There are so many good laughs played against the tension of people’s lives hanging in the balance so when Chaplin gives the final speech there’s a palpable reverence that engulfs the audience.  There’s suspense wondering whether there will be any comedy in this moment.  Will anything be played for a laugh?  Will Chaplin do a bit to cut the tension?  
He doesn’t.  He plays it emotionally, intellectually, sincerely straight.  And its resonance rings.  Chaplin earns the moment and reverence and the words are so heartfelt and the truth of them is so real that they resonate almost as physically as laughter can jolt.  It’s a timeless performance.

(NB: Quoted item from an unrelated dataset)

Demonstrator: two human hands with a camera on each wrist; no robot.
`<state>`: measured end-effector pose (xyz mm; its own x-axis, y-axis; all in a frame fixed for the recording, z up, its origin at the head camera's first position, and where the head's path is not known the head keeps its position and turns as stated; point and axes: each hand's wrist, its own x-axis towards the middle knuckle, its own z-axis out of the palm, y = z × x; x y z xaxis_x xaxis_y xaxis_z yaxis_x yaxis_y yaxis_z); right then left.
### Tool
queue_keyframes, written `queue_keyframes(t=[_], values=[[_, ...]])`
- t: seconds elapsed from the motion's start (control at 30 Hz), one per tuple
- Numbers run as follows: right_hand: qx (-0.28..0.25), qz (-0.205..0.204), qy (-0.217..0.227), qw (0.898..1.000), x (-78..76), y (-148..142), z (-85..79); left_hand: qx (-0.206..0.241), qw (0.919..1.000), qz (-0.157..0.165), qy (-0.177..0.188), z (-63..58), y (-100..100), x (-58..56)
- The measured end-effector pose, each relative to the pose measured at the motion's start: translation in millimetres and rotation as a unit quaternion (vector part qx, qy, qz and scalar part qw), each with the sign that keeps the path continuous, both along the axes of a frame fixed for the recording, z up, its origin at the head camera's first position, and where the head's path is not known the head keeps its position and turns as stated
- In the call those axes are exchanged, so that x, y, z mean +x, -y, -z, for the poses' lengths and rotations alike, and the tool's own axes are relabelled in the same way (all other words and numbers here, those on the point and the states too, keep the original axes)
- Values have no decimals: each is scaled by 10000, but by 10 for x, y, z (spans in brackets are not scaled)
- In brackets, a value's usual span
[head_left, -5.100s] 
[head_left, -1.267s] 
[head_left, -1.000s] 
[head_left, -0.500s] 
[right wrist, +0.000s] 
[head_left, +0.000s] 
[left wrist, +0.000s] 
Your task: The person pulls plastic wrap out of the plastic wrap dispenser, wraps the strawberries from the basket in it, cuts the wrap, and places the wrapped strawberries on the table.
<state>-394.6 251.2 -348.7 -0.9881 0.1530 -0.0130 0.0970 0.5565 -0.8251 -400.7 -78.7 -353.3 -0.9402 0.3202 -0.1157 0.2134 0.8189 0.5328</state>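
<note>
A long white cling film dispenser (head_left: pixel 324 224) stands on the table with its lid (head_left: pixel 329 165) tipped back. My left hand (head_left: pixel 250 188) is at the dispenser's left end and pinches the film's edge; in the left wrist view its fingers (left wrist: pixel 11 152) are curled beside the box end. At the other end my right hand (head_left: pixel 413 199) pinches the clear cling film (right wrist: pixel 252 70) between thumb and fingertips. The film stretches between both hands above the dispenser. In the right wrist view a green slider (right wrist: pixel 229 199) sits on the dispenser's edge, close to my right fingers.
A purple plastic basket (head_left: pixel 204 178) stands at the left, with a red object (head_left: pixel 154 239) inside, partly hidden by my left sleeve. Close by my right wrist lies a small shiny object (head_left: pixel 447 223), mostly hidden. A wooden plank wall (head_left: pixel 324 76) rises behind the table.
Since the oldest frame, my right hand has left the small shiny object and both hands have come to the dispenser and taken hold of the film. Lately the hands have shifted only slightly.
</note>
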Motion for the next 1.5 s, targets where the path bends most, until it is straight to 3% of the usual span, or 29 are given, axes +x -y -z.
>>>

It’s worth noting that the film is filled with indelible performances.  Paulette Goddard is funny, lovable, smart, heroic and tragic as Hannah.  Maurice Moscovitch is integrity incarnate.  And there’s a whole slew of supporting comedic characters that Chaplin lets shine.  Jack Oakie is hilarious as Napoloni, a brilliant take on Mussolini.  And a favorite is Garbitsch, played by Henry Daniell with clever malevolence.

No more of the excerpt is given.